Activity
Beginning with the line that contains "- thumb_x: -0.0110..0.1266" in the material below, print each line exactly until the line that contains "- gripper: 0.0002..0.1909" has been printed, then stop.

Source material

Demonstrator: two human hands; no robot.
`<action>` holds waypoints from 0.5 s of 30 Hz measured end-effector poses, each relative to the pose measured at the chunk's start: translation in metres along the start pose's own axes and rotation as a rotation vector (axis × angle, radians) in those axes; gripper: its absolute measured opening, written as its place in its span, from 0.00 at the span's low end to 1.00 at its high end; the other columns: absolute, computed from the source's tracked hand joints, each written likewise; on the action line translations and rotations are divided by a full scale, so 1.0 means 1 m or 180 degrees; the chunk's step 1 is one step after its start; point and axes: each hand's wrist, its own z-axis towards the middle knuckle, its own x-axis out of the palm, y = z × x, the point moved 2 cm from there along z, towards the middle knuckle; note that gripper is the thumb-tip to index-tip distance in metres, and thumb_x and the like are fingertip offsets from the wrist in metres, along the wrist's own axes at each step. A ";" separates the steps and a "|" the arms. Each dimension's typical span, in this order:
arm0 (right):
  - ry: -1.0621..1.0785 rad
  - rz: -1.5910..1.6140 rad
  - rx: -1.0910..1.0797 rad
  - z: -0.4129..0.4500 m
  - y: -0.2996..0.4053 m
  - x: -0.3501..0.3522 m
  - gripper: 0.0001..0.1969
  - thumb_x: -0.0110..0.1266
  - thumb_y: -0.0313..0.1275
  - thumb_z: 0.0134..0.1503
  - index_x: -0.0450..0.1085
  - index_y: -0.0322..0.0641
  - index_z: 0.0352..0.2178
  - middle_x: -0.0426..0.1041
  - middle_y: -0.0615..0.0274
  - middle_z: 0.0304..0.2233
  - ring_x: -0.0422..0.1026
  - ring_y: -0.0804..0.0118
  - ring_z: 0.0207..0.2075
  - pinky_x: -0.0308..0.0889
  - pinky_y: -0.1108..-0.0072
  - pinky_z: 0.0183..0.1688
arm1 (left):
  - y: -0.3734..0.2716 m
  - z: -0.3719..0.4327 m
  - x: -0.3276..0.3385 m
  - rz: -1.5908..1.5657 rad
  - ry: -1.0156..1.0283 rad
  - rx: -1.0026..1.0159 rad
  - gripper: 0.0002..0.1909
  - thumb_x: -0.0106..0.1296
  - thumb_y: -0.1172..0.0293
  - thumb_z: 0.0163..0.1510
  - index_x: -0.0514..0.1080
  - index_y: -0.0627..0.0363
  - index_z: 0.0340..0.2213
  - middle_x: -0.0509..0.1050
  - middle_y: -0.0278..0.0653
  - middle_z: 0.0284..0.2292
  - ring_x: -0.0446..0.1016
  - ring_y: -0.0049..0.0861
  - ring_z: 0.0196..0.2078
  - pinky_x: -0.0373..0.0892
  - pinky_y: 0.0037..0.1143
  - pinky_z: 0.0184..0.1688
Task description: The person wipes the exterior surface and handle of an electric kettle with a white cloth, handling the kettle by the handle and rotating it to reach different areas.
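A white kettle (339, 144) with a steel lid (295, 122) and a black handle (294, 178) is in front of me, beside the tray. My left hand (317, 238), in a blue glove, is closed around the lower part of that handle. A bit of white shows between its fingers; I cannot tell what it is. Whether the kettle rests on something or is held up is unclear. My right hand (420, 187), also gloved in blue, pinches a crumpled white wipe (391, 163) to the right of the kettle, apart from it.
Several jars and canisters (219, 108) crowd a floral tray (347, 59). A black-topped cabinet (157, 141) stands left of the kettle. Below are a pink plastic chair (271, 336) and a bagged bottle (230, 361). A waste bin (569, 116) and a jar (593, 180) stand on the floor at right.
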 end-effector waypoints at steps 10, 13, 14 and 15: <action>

Solution
  - thumb_x: -0.0110..0.1266
  - thumb_y: -0.0313..0.1275
  - thumb_z: 0.0134..0.1503
  - index_x: -0.0450..0.1085
  - index_y: -0.0322..0.0641
  - index_z: 0.0352..0.2178
  - middle_x: -0.0426..0.1041
  - middle_y: -0.0615..0.0274
  - middle_z: 0.0304..0.2233
  - ring_x: -0.0422..0.1026
  - ring_y: -0.0804..0.0118
  - ring_z: 0.0207..0.2075
  - pinky_x: -0.0308..0.0889
  - pinky_y: -0.1108..-0.0072
  - pinky_z: 0.0183..0.1688
arm1 (left):
  - y: -0.3734..0.2716 m
  - z: -0.3719..0.4327 m
  - x: -0.3276..0.3385 m
  - rz: -1.5908..1.5657 rad
  - ry: -1.0156..1.0283 rad
  - rx: -1.0026..1.0159 rad
  - gripper: 0.0002..0.1909

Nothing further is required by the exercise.